I am mostly thinking in the context of USA.

If there is a non-profit X 501(c)(3) with an employee A. Can this employee A contribute during work hours to an open source project which requires them to sign a CLA for contributions they are making to this open source project. This contribution is with full knowledge and approval by the non-profit itself, in fact, A is directed by the non-profit to do this.

This open source project is managed by an organization Y, which is a for-profit and it also holds copyright over the source code of the project (thus why they require a CLA to be signed), but the source code is available to the public under an open source license. But the for-profit Y also uses this code to provide for-profit services/products.

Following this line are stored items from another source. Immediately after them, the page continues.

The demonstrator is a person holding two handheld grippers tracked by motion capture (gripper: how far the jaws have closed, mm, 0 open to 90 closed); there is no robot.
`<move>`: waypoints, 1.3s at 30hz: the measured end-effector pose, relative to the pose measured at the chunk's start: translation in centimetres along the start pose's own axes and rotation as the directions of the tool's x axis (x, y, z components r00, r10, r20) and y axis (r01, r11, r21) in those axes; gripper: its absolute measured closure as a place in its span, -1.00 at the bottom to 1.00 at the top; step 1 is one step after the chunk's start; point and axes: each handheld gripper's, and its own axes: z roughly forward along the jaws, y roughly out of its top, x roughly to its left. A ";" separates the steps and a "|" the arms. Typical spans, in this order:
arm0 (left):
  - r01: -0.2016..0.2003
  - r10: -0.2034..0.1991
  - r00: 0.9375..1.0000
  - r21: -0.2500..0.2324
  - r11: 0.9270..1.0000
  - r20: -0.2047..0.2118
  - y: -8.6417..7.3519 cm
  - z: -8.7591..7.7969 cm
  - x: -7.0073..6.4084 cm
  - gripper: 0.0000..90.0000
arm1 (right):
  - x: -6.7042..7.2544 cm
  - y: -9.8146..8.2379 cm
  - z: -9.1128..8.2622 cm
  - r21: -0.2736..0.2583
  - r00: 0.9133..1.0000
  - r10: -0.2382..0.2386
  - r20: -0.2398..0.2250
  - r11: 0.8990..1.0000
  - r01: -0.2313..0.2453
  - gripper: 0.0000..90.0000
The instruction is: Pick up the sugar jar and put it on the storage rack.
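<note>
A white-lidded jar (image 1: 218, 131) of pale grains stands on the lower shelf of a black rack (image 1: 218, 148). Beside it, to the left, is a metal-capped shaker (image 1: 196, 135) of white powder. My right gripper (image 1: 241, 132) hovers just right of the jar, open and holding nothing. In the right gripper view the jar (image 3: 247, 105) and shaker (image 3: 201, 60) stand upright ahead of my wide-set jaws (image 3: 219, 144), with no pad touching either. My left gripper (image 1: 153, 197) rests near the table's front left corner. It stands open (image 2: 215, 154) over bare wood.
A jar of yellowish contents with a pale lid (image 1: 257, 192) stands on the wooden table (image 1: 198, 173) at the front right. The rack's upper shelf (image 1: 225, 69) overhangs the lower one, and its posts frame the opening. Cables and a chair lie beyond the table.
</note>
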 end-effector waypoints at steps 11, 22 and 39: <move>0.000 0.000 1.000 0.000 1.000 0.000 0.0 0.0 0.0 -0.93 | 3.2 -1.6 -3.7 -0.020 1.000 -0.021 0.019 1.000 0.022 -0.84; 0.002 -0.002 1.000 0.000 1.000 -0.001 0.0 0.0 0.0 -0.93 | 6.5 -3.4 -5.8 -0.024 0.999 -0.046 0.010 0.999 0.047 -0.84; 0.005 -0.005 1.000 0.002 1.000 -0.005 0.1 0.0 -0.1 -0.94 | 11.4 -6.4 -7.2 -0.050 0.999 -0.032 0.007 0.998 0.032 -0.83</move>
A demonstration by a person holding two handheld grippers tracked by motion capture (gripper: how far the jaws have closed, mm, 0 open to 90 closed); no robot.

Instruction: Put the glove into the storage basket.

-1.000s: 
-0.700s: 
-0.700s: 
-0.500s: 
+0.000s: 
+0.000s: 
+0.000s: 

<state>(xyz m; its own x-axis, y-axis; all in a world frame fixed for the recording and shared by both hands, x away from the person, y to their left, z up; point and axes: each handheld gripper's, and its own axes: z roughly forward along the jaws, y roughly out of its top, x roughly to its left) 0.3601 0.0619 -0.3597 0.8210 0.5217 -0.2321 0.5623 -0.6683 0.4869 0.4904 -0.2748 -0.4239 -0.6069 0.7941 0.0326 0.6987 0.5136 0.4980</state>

So in a way to me it looks like it should be reasonable to contribute, this is how open source works. But on the other hand it is assigning IP from non-profit to for-profit without for-profit paying for that. So I am not sure what to make of this.

There are also different possibilities what this open source project means to the non-profit (GitLab is used just an example, they are not really using CLAs):

  • It could be something which is directly aligned with the mission of the non-profit. For example, a non-profit which helps educators use GitLab to communicate with students through issues and comments and code snippets. They want to contribute a feature to improve something on GitLab.
  • GitLab is just used by the non-profit internally for project management.

There are multiple types of CLAs (e.g., one when you assign your rights to the organization Y; one where you just give the organization Y full license to your contribution, but you keep the rights). Is there are difference between them related to this question?

There are different open source licenses out there. Does picking one or the other change anything in the context of this question?


1 Answer 1


What you're talking about is private benefit.

The nonprofit does labor that benefits a for-profit entity (which can include a natural person). That is somewhat different from inurement, which is when the private benefit goes to insiders.

It would be inurement if the nonprofit X and for-profit Y overlapped in Board of Directors, management, or ownership, or if nonprofit employee A held substantial interest in Y.

As IRS says, "A little inurement goes a long way", a motorcycle club lost its status for giving refreshements and items to its members (for 8% of budget, however).

Fortunately, this is not inurement. IRS says "In the charitable area, some private benefit may be unavoidable. The trick is to know when enough is enough."

If the contribution is minor and incidental

Then in my opinion the organization has little to worry about. It is obtaining open-source software at no cost that it would otherwise have to pay for at retail. Contributions back into open-source projects are normal. Its contributions are modest in scale (they're not writing the software for company X) in terms of both the size of the software and the size of the nonprofit's activities.

It doesn't appear as a major activity or cost center to the nonprofit. (IRS requires documenting the top 3).

The private benefit to X is insubstantial and indirect: it's not like the nonprofit wrote a "nonprofit module" which X turned around and sold as a content pack.

The contribution is substantial

Then the nonprofit forms a subsidiary for-profit corporation or corp-taxed LLC. It is certainly permissible for a nonprofit to own 100% of the stock in a for-profit; this doesn't even count as unrelated business income since dividends are exempt from that. The subsidiary operates in a for-profit form, and pays its own income tax.

The only issue is the for-profit needs to have a viable business model and a rational chance at a profit; it can't be a sham corporation that was created solely to extract money from the nonprofit.